FCO to push for Cambridge cooperation on Regeni case

Jill Morris was appointed as Britain's ambassador to Italy in July

ROME — Britain’s newly-appointed ambassador to Italy, Jill Morris, has told the Italian government that the Foreign Office will seek to persuade Cambridge University to work with Italy to help find out the truth about the vicious murder of Giulio Regeni, a student at the hallowed academic institution.

 The 28-year-old researcher went missing in Cairo during February under mysterious circumstancesand and was found brutally killed after being tortured, but the university’s assistance in the matter was deemed to be “categorically unsatisfactory” by Italian investigators.

 “The British government supports Italy’s position and encourages both Cambridge University and Egypt to work together,” the ambassador told the Corriere Della Sera. 

 When asked about the university’s reticence in dealing with the case, Morris continued: “I can confirm the Foreign Office will hold talks with Cambridge this week to clarify our stance.”

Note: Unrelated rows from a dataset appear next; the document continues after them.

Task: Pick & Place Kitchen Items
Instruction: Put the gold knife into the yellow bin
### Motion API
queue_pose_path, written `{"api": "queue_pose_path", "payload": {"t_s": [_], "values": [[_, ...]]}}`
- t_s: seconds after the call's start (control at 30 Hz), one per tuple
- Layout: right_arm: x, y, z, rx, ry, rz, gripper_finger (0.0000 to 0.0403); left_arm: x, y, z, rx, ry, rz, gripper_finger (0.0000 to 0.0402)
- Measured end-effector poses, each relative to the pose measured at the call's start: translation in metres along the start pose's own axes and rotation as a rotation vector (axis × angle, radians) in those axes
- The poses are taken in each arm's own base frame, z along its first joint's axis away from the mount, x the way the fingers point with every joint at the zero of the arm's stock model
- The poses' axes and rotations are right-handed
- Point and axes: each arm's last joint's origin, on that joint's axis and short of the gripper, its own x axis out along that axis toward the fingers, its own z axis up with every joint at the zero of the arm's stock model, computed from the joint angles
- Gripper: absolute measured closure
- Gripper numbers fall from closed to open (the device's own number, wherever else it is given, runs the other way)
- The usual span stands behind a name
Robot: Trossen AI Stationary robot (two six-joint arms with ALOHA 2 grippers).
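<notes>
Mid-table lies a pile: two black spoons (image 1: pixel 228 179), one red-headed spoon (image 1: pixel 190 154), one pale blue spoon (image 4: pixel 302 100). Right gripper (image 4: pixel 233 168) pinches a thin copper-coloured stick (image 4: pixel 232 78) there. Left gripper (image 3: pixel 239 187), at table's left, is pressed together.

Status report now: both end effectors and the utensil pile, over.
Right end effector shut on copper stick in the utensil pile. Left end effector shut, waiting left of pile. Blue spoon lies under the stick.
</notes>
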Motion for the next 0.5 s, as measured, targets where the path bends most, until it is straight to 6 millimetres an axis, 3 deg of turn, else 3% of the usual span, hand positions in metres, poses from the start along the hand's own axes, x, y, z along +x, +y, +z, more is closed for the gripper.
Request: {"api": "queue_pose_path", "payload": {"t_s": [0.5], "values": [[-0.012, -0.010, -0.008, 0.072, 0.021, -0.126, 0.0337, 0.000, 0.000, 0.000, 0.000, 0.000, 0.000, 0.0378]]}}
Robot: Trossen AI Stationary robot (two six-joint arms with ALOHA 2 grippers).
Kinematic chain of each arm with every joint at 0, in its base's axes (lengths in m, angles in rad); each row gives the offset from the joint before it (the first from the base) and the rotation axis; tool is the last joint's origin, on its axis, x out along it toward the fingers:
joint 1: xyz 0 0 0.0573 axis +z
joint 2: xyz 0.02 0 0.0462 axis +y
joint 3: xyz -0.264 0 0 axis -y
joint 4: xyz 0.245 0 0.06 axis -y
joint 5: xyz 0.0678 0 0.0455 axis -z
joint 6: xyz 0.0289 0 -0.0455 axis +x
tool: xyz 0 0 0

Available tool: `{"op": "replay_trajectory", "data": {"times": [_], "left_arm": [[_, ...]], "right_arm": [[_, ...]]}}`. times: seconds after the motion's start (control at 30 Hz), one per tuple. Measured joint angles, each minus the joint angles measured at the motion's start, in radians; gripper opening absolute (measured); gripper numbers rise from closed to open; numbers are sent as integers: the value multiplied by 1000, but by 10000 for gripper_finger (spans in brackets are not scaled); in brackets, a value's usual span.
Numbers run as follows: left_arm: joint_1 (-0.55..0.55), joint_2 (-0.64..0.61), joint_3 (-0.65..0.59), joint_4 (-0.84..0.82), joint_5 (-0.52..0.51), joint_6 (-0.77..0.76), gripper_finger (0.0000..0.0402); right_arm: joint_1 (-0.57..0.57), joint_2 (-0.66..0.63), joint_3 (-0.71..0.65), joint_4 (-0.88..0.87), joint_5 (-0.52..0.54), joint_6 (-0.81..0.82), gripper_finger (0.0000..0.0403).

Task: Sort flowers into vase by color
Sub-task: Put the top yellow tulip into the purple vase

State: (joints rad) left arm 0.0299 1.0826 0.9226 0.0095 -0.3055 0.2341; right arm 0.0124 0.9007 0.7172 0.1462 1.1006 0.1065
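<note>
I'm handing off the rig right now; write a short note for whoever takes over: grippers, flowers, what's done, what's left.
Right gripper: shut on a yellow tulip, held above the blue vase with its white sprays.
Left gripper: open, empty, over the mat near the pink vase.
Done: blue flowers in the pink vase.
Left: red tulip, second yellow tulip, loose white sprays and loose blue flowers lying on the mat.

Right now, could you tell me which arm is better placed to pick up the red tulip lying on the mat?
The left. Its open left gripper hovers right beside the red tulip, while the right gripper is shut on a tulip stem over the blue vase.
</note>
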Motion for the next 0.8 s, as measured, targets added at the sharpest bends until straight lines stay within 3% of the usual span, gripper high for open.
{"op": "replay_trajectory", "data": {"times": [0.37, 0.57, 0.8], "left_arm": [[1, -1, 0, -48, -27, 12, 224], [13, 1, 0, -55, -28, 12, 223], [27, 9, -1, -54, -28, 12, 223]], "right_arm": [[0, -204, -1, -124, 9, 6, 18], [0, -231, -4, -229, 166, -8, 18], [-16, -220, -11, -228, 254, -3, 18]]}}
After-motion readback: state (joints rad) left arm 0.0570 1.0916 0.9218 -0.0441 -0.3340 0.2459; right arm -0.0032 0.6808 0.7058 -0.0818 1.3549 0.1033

 She then agreed that the department would be likely to take the same line as her in persuading the university.

 Talking about her role in the aftermath of Brexit, Morris stated that “my experience in Europe [as European Director for the Foreign Office] will be invaluable in the current climate.”

 “The situation presents a real battle, but my aims are clear: I am here not just to maintain our relationship with Italy, but also to strengthen and expand it.”

 “As my government has already said: we want to remain a part of Europe.”

 Despite Theresa May’s firm view that “Brexit means Brexit,” and that the decision could not be revoked, Morris was still confident about Britain’s presence in Europe.

 “Of course, the people have come to a decision, and the government must do their best to respect that. But for me, it is the nature of our collaboration that will change more than anything, while our aims and our interests will remain the same: in particular, the topics of immigration and terrorism come to mind.”

 “A distinction must be drawn between what is to change, and what is to remain as it was.”

 Morris was also positive on the fate of Italians working and studying in the UK: “It is our intention to protect the rights of Italian citizens living in Great Britain. At the same time, we are expecting our treatment to be reciprocated, and that the rights of British citizens across Europe will be respected.”

 When asked about what form Britain’s future relationship with the EU would take, the ambassador stated that Britain “is not looking to follow a prefabricated model.” 

 “We are looking for an original, British solution which aims at improving the economy of both Great Britain and Europe. As far as the British embassy in Italy is concerned, we will continue working hard to support Italian investments in the UK.”

 “We remain open to business and investment. As I have already said, we are, and will remain, a European country at heart."